The management of diabetic nephropathy is one of the major clinical and societal issues because of its widespread prevalence, and massive health and financial burden. In patients with advanced diabetic nephropathy, who have a poor prognosis in terms of kidney function and a high risk of atherosclerotic cardiovascular disease, the only established therapy to reduce the risk of the progression of end‐stage kidney disease (ESKD) is pharmacological blockade of the renin–angiotensin system, so far.

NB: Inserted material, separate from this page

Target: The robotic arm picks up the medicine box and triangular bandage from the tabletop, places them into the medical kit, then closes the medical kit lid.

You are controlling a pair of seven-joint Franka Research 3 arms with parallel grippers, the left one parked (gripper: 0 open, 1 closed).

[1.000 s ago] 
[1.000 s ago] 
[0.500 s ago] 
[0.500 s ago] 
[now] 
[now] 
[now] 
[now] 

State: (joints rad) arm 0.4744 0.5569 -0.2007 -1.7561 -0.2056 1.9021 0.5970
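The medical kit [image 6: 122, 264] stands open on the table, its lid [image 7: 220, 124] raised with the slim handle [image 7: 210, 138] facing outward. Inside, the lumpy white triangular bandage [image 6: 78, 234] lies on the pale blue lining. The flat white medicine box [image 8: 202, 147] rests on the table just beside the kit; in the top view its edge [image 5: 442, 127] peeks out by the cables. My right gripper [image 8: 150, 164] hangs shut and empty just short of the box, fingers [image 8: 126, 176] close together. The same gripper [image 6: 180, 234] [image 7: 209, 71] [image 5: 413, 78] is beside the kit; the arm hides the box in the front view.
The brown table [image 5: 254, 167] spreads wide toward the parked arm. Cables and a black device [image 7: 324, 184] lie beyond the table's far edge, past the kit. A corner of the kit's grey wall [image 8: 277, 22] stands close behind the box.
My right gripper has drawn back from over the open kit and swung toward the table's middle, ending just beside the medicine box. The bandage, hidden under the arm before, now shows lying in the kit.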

Sodium–glucose cotransporter 2 (SGLT2) inhibitors have been receiving a great deal of attention owing to their protective effects on the kidney and atherosclerotic cardiovascular disease, recently shown in three large‐scale randomized controlled trials1, 2, 3. Notably, SGLT2 inhibitors reduced the risk of composite kidney outcomes consisting of a 40% decrease in estimated glomerular filtration rate (eGFR), a doubling of serum creatinine levels and a lower incidence of ESKD, as shown in Table 1. These results were different from those of randomized controlled trials using glucagon‐like peptide 1 receptor agonists4, which are another class of drugs noted for cardiovascular‐ and kidney‐protective effects. Glucagon‐like peptide 1 receptor agonists reduced the risk of progression to macroalbuminuria, but not severe kidney outcomes in large‐scale randomized controlled trials, suggesting that the kidney‐protective effects of glucagon‐like peptide 1 receptor agonists are limited to patients with early‐stage diabetic nephropathy. Post‐hoc analysis of the Canagliflozin Cardiovascular Assessment Study program showed that the beneficial effects of the SGLT2 inhibitor, canagliflozin, on kidneys were mostly consistent across patients with varying types of kidney damage5, 6. Consequently, the three aforementioned large‐scale trials of SGLT2 inhibitors provided desirable results regarding the association of the drugs with kidney end‐points in patients with type 2 diabetes. However, the study populations largely consisted of patients with no or mild diabetic nephropathy at baseline, and the kidney‐related events were assessed as secondary and exploratory outcomes1, 2, 3.
Table 1.
Summary of the results of four large‐scale randomized controlled trials regarding the effects of sodium–glucose cotransporter 2 inhibitors on kidney outcomes
| EMPA‐REG OUTCOME trial (n = 7,020) | CANVAS program (n = 10,142) | DECLARE‐TIMI 58 study (n = 17,160) | CREDENCE study (n = 4,401) | |
|---|---|---|---|---|
| Intervention | Empagliflozin | Canagliflozin | Dapagliflozin | Canagliflozin |
| Data at baseline | ||||
| Age (years) | 63 | 63 | 64 | 63 |
| Men (%) | 72 | 64 | 63 | 66 |
| History of ASCVD (%) | 99 | 72 | 41 | 50 |
| RAAS inhibitors (%) | 81 | 80 | 81 | 100 |
| HbA1c (%) | 8.1 | 8.2 | 8.3 | 8.3 |
| eGFR (mL/min/1.73 m2) | 74.1 | 76.5 | 85.3 | 56.2 |
| Urinary ACR (mg/g) | NA | 12.4a | NA | 927.0a |
| Urinary ACR (mg/g) category (%) | ||||
| <30 | 60 | 70 | 69 | 0 |
| 30–300 | 29 | 22 | 24 | 0 |
| ≥300 | 11 | 8 | 7 | 100 |
| Primary outcome | 3‐point MACE | 3‐point MACE | 3‐point MACE | Composite kidney outcome and cardiovascular death |
| Composite kidney outcomeb | ||||
| Hazard ratio (95% CI) | 0.54 (0.40–0.75) | 0.60 (0.47–0.77) | 0.53 (0.43–0.66) | 0.66 (0.53–0.81) |
| Incidence/ 1,000 patient‐years | ||||
| Intervention group | 6.3 | 5.5 | 3.7 | 27.0 |
| Placebo group | 11.5 | 9.0 | 7.0 | 40.4 |
| NNTc | 194 | 288 | 305 | 77 |
Date is expressed as mean, median, or percentage.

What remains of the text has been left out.